### Assignment
Using the listing, copy each whole line that features "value".

----

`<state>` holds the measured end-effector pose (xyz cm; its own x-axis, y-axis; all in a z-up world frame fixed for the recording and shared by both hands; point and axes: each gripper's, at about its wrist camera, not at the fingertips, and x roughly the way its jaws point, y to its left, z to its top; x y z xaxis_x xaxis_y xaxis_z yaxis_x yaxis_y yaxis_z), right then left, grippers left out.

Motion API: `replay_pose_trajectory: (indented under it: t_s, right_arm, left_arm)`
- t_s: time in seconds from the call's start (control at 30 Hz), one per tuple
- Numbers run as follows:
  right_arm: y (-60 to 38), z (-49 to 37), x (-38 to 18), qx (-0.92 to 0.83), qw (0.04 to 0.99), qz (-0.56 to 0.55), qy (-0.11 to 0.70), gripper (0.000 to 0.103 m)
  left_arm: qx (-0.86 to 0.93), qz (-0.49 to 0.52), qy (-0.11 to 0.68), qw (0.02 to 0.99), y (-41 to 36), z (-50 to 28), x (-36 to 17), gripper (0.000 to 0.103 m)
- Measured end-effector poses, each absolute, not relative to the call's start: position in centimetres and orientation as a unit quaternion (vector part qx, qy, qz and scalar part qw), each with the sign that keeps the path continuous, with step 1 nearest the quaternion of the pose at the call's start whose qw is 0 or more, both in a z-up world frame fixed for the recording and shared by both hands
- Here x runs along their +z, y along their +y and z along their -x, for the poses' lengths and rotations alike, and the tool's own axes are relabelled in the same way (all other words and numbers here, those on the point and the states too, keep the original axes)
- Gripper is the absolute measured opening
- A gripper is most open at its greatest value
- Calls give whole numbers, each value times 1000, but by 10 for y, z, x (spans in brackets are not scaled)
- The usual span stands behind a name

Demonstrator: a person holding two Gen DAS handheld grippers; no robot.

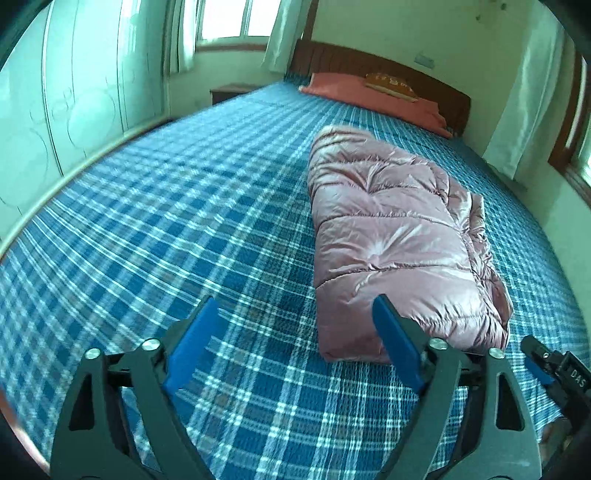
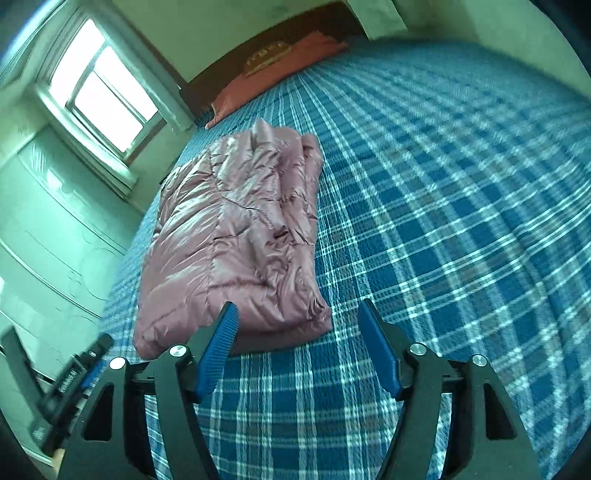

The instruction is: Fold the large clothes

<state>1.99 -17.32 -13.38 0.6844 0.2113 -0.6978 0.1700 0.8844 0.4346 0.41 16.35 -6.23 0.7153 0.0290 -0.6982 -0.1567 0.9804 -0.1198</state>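
Observation:
A shiny pink quilted puffer jacket (image 1: pixel 391 236) lies folded into a long thick bundle on the blue plaid bedspread (image 1: pixel 166 221). It also shows in the right wrist view (image 2: pixel 236 240). My left gripper (image 1: pixel 295 332) is open and empty, held just short of the bundle's near left corner. My right gripper (image 2: pixel 295 339) is open and empty, just short of the bundle's near right corner. The tip of the right gripper (image 1: pixel 546 365) shows at the right edge of the left wrist view. The left gripper (image 2: pixel 81 373) shows blurred at the left of the right wrist view.
A salmon-pink pillow (image 1: pixel 373 96) with a yellow patterned cushion (image 1: pixel 391 85) lies at the dark wooden headboard (image 1: pixel 369 62). A pale wardrobe (image 1: pixel 74 92) stands along the bed's left side. Curtained windows (image 1: pixel 229 18) are at the back.

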Motion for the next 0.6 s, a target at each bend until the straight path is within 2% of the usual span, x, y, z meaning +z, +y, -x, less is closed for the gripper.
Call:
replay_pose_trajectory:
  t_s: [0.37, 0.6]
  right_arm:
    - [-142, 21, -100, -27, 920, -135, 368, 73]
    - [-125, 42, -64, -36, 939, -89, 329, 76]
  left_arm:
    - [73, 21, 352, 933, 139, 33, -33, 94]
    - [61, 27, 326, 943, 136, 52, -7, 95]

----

### Answer area
- A gripper is most open at its greatest value
- Calls give whole numbers, each value times 1000, but by 10 for y, z, x (spans in brackets are not scaled)

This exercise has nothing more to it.